---------- DATASET CONTENT

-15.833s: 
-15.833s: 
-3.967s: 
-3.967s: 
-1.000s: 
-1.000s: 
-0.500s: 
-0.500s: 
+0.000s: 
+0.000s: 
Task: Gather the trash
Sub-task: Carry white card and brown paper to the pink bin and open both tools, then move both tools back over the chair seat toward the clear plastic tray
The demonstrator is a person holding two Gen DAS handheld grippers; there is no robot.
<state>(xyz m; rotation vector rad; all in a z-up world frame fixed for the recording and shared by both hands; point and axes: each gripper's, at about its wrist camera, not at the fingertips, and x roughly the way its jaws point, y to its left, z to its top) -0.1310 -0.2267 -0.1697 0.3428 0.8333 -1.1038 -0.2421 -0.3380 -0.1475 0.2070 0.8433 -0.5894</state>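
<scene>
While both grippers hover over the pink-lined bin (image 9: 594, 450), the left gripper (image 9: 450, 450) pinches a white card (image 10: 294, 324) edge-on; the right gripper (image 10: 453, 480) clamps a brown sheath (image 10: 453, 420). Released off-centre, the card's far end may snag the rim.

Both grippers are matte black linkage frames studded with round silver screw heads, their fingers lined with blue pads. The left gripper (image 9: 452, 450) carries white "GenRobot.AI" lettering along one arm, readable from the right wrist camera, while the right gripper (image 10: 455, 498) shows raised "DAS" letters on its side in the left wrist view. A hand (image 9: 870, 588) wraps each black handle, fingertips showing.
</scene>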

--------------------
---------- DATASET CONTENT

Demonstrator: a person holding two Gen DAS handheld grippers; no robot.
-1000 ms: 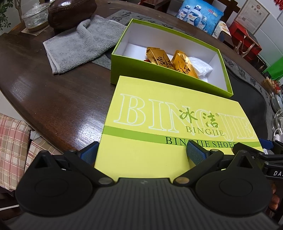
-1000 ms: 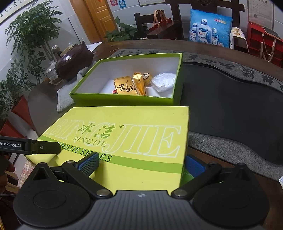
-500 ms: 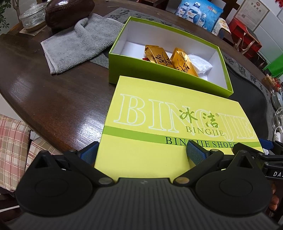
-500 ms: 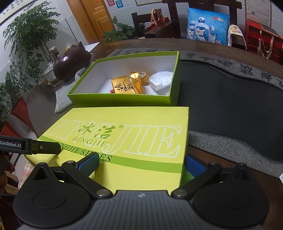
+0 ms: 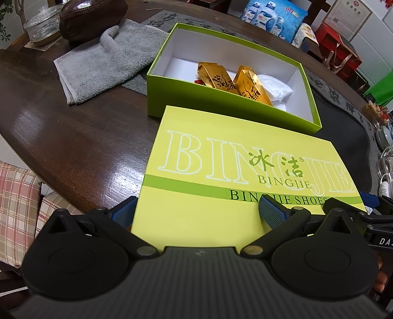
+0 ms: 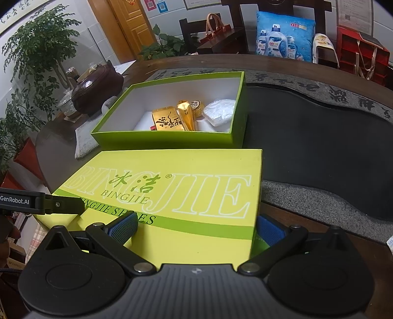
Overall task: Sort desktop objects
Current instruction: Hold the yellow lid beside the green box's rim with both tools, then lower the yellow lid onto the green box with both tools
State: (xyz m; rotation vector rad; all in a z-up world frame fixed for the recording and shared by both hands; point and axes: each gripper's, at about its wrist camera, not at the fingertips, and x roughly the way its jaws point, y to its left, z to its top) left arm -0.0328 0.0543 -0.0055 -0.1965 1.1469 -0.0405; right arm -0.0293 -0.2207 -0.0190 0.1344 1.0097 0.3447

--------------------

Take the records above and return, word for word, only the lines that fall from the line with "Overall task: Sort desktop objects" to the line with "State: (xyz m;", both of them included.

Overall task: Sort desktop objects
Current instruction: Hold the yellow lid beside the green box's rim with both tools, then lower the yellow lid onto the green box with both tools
State: (xyz m; rotation vector rad; all in a z-up world frame fixed for the recording and shared by both hands; point and axes: each gripper's, at about its wrist camera, not at the fingertips, and x roughly the way its jaws point, y to its left, z to its top) left arm -0.0328 0.0543 -0.0055 -0.1965 1.1469 -0.0405; right arm -0.0293 -0.2207 -0.0190 0.1344 1.0097 0.3447

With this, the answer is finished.